Calacanis is having trouble deleting his facebook account - budu3
http://techcrunch.com/2010/06/11/calacanis-facebook-profile/

======
kordless
I deleted my Facebook page about a month ago, and verified it was deleted a
few weeks ago. Even though I'm no fan of FB, I'm going to have to call BS on
this post.

First off, figuring out how to delete your account is as simple as doing a
Google search: <http://tinyurl.com/ycl9der>. The FB group page has the link
for the delete page in the left column. This took me all of 10 seconds to
find, so I think it's crappy to try to indicate it's hard to locate how to
delete your account. While I agree it should be at least somewhat 'findable'
via FB navigation, it's an edge use case and as such shouldn't require
prominent featuring. Figure it out.

Facebook tells you that it'll wait 14 days to delete your account. Frankly, I
like the idea of waiting to delete it. My son said his friends occasionally
pull up their accounts when visiting a friend's house on the other's
computers. If you left yourself logged in, and then your buddy thought it
would be funny to delete your account, it would really suck to try to get all
that data back. Leaving the account intact, and emailing you that it's going
to be deleted is smart. All it takes is a login to kill the process of
cancelation.

Second, AFAIK, third party authenticated/connected apps use an alternate
authentication method to access your account. This is usually done using
tokens for the service, plus an account issued token. If you revoke these
(which is obviously an option) then those apps can't access your account. I
can't imagine that the devs at FB would think it was OK to cancel your
cancelation based on access by one of these third party app tokens.
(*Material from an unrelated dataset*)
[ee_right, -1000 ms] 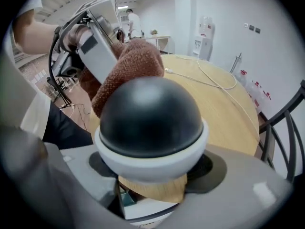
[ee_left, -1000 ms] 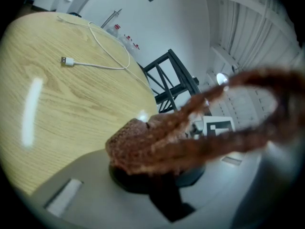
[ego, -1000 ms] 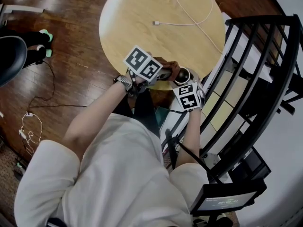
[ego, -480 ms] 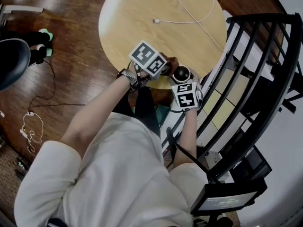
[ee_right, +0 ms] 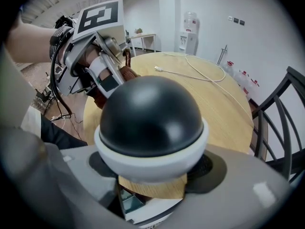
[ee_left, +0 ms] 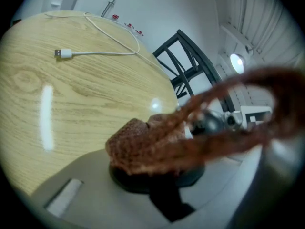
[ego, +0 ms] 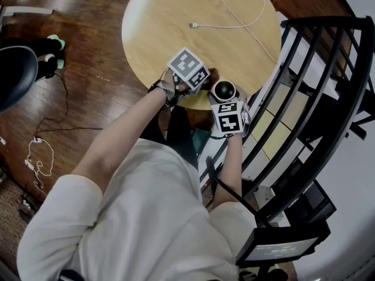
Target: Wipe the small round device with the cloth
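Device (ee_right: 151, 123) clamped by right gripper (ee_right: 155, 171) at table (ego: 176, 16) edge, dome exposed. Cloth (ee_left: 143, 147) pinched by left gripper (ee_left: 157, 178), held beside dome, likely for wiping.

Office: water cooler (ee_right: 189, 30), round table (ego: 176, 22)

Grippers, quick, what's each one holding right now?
Left gripper: shut on the brown fuzzy cloth.
Right gripper: shut on the small round black-domed, white-rimmed device.

Brown cloth (ee_left: 157, 144) in the left tool (ee_left: 155, 173), wooden table (ee_left: 71, 99) beyond.
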The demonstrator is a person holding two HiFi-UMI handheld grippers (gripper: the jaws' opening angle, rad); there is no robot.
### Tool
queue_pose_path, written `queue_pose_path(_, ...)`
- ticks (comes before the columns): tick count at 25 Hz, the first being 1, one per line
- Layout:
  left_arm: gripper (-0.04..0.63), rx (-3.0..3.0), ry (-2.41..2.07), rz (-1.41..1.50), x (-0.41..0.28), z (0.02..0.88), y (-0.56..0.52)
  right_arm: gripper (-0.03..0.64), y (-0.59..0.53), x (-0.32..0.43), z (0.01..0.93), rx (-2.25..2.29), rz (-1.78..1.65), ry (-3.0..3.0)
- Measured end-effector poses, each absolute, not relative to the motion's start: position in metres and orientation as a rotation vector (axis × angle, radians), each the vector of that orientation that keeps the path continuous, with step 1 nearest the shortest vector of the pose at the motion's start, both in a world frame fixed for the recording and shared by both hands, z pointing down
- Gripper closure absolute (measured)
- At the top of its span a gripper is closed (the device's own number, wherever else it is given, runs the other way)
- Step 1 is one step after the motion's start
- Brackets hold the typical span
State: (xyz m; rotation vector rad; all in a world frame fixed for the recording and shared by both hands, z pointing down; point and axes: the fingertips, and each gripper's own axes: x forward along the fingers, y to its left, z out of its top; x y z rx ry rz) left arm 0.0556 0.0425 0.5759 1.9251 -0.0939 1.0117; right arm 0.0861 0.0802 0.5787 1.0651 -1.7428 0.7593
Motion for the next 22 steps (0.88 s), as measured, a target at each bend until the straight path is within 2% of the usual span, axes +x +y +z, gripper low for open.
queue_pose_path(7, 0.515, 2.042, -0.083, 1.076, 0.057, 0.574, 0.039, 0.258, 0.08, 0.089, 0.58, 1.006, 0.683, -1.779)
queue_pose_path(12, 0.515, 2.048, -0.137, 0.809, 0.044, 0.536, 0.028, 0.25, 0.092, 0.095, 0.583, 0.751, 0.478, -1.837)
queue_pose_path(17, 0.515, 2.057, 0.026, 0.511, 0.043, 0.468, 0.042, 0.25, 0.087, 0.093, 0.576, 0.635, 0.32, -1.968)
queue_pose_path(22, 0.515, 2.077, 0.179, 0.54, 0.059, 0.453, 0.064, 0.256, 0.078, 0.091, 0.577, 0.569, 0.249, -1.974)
Obviously if you run a local app (Adium comes to mind) that has your user/pass
stored in it, and it logs you into your FB account to function, it's going to
cause a true 'login' to Facebook. I was smart enough to disable Adium and
delete the FB app from my iPhone based on the assumption a true 'login' would
trigger a cancel of the cancelation. I'm not sure what FB could do to
alleviate any confusion to others around this, but maybe they could be more
clear about what might 'log you in'.

I found the process fairly straightforward, and the only thing I'd change
would be an email that said my account had been deleted when they actually did
it. I was a bit nervous about trying to log back in a few days after the
deadline because I thought it might cause me to have to wait a few more weeks,
but it worked out just fine at the end of the day.

The only thing that I regret is that everyone trying to message me over the
past week or so thinks I unfriended them. In a way they are right - it's just
that I did it en masse and it really wasn't a personal grudge against them! ;)

------
pier0
Who is more ridiculous: Techcrunch writing a non-news or people on HN upvoting
it?

------
natrius
He clearly would have preferred it if his account were deleted instantly,
which would've prevented him from signing into whatever service he had used
Connect for. His account was kept because he might end up needing it. He ended
up needing it.

> _paradoxically, they are the most talented product team in the internet
> space and yet they don’t add export features or data portability or open
> standards_

This seems pretty portable to me: <http://graph.facebook.com>